Using over-the-counter steroid creams (like hydrocortisone) on ringworm is another risk factor. While it seems logical to use an anti-itch cream, corticosteroids weaken the skin’s defenses against fungus. The infection can spread to cover larger areas, and in rare cases the fungus penetrates deeper into the skin, making it harder to treat and more likely to leave lasting marks.

Stopping antifungal treatment too early also increases scarring risk. Ringworm can appear to clear up before the fungus is fully eliminated. When treatment ends prematurely, the infection rebounds, and repeated cycles of infection and inflammation cause more cumulative skin damage.

Scarring From Scalp Ringworm

Ringworm on the scalp deserves separate attention because it can cause a type of scarring that body ringworm almost never does. In some cases, the immune system mounts an intense inflammatory response to the scalp fungus, creating swollen, painful, pus-filled patches called kerion. These patches may ooze and develop crusty blisters.

Kerion can destroy hair follicles in the affected area, leading to permanent bald patches. The scarred skin in these spots often looks smooth, slightly shiny, and lighter or darker than the surrounding scalp. Hair does not grow back from destroyed follicles, so these bald patches are permanent without intervention. This type of scarring is most common in children, who are more susceptible to scalp ringworm. Treatment with oral antifungal medication, sometimes combined with a short course of anti-inflammatory steroids prescribed by a doctor, can reduce the risk of permanent hair loss if started early enough.
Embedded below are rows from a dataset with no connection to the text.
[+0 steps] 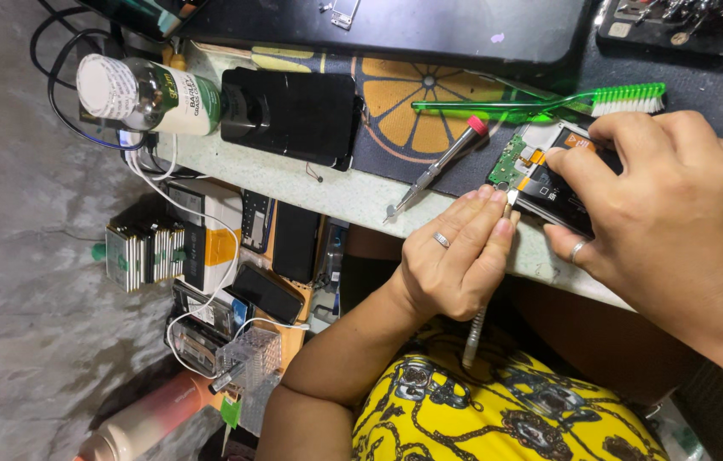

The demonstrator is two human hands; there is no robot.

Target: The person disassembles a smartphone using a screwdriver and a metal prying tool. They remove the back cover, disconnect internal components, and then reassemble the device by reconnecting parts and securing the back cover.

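Black, opened smartphone with bare green circuit board [549, 175] lies at the pale worktable's edge [336, 192], its long axis slanting away rightward. Right hand [677, 213] clamps its far end; left hand [455, 256], nearer the board, pinches a slim grey-handled tool [474, 335], tip touching just beside the board.

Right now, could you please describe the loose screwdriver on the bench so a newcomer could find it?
Start at the orange-slice mat along the bench's far side. Below the green toothbrush lies the screwdriver, slanting toward the bench edge, untouched by either hand. Its red cap and slim metal shaft set it apart.
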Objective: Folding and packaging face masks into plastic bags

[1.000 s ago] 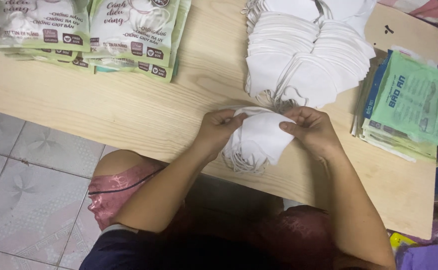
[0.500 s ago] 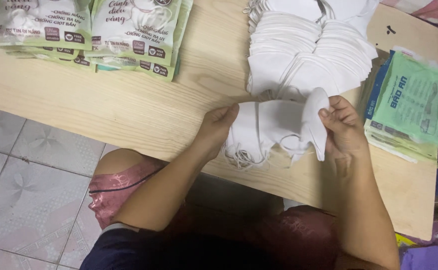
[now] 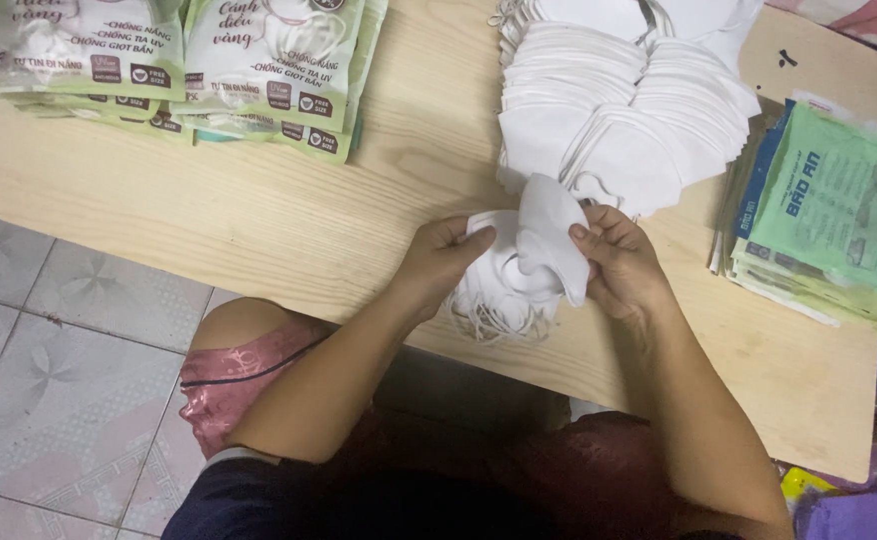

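At the frame's centre, your left hand (image 3: 441,262) and right hand (image 3: 619,262) are both pinching a white face mask (image 3: 544,240) between thumb and fingers, holding it over a small mask bundle (image 3: 499,300) on the wooden table (image 3: 289,210), just below the big mask pile (image 3: 619,100).

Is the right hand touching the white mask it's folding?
Touching. The head view shows the right hand with its fingers pinched on the folded white mask, and the left hand gripping it from the other side.
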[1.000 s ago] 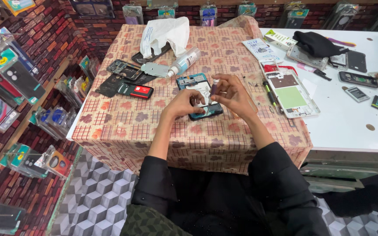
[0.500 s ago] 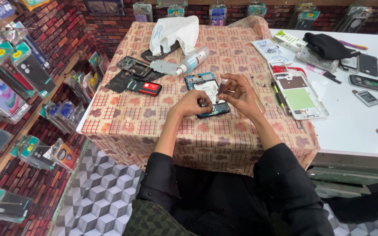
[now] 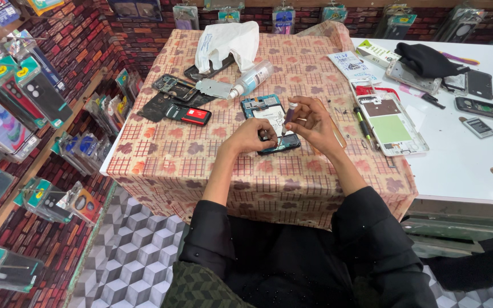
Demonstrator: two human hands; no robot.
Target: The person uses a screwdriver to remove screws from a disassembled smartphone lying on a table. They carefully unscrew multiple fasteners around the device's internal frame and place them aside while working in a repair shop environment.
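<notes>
At the middle of the cloth-covered table (image 3: 161, 148), our left hand (image 3: 253, 137) pins the opened phone (image 3: 270, 122) flat while our right hand (image 3: 310, 122), at three o'clock of it, pinches a small tool (image 3: 290, 112) upright over its exposed insides, spare parts (image 3: 181, 100) parked at ten o'clock.

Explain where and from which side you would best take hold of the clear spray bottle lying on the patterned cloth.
Probably grip the spray bottle around its round middle, coming from above. It lies on its side, its barrel is bare, and flat phone parts crowd its nozzle end.
</notes>
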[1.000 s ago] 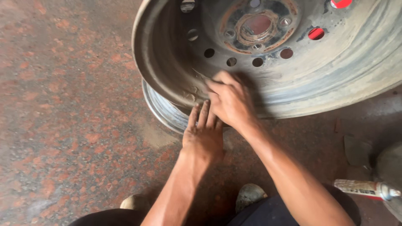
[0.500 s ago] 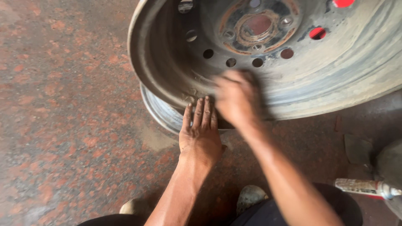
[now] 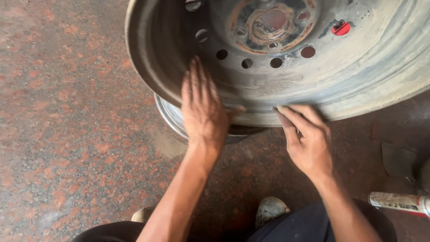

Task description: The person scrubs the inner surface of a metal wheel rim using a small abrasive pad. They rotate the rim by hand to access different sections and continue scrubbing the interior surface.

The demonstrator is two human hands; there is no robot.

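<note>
Right now a big steel wheel rim (image 3: 358, 80) stands on its edge on the red speckled stone floor (image 3: 67, 134), leaning a little. It is grey, dusty and rusty near the middle hub (image 3: 268, 22), with a ring of round holes around the hub. One hole shows something bright red (image 3: 341, 28) behind it.

The left hand (image 3: 204, 107) lies flat on the lower left part of the rim, fingers (image 3: 197, 78) straight and spread a bit, grasping nothing. It looks a little blurry.

The right hand (image 3: 309, 143) is just beside it, at the lowest edge of the rim. Its fingers are bent and pinch a small dark piece (image 3: 282, 117) against the metal. I cannot tell what the piece is.

Below the hands, the tips of two dusty shoes (image 3: 271, 208) peek out past dark trousers (image 3: 295, 226). Off to the right on the floor lies a white tube with a red end (image 3: 398, 202), well apart from the hands. A flat dark scrap (image 3: 396, 159) lies near it.
</note>
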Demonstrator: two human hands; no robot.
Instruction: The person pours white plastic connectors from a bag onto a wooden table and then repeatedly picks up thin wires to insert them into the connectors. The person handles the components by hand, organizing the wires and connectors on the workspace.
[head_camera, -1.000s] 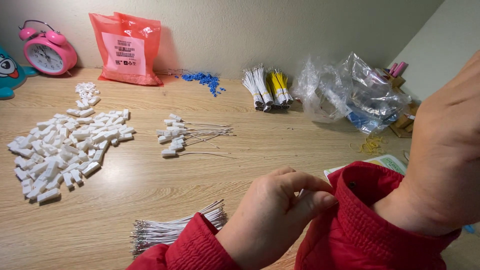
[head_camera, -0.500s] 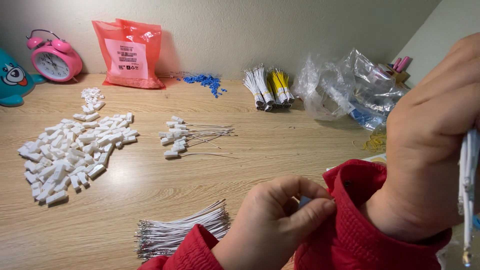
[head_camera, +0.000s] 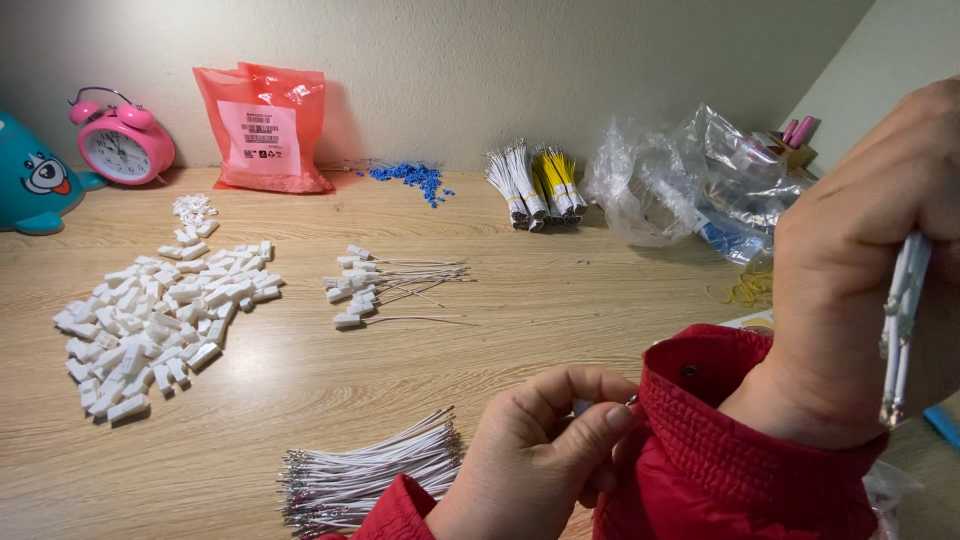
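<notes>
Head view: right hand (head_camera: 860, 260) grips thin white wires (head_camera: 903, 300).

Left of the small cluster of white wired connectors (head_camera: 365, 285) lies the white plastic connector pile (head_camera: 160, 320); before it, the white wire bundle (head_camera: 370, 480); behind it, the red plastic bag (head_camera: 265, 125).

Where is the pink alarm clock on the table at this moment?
In the head view, the pink alarm clock stands at the far left of the wooden table, against the wall, between the teal toy and the red plastic bag.

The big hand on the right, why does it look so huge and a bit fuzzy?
Head view: the right hand sits very close to the camera, so it looms large and soft-edged; the white plastic pieces and pink alarm clock farther off look sharp, under even light with soft shadows.
</notes>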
What Ringworm Marks Look Like as They Fade

If you’ve recently finished treating ringworm and see a discolored patch where the rash was, the timeline for fading depends on the severity of the original infection and your skin tone. In the first few weeks after the infection clears, the mark often looks quite distinct. It may still have a slightly rough or dry texture as the skin finishes repairing itself.

Over the following months, the color difference becomes less pronounced. Dark marks gradually lighten, and light marks slowly regain pigment. Sun exposure can slow this process, particularly for dark marks, because UV light stimulates additional melanin production in the affected area. Keeping the area moisturized and protected from direct sun helps the color normalize faster.

If a mark hasn’t faded at all after six months, or if the skin feels noticeably raised, indented, or textured compared to the surrounding area, you’re likely dealing with actual scar tissue rather than temporary discoloration. At that point, treatments like topical retinoids, chemical peels, or laser therapy may help improve the appearance, depending on the scar type.

Reducing Your Risk of Scarring

The single most important step is treating the infection fully and promptly. Keep the affected area clean and dry, apply antifungal medication for the entire prescribed duration (even after the rash looks better), and resist the urge to scratch. Wash your hands before touching other parts of your body to avoid spreading the infection to new areas, which multiplies the chances of scarring.

Avoid applying steroid-based anti-itch creams unless specifically directed by a doctor. If the rash is spreading despite treatment, becoming increasingly painful, or developing pus-filled bumps, those are signs of a deeper or more inflammatory infection that needs stronger medication to prevent lasting damage.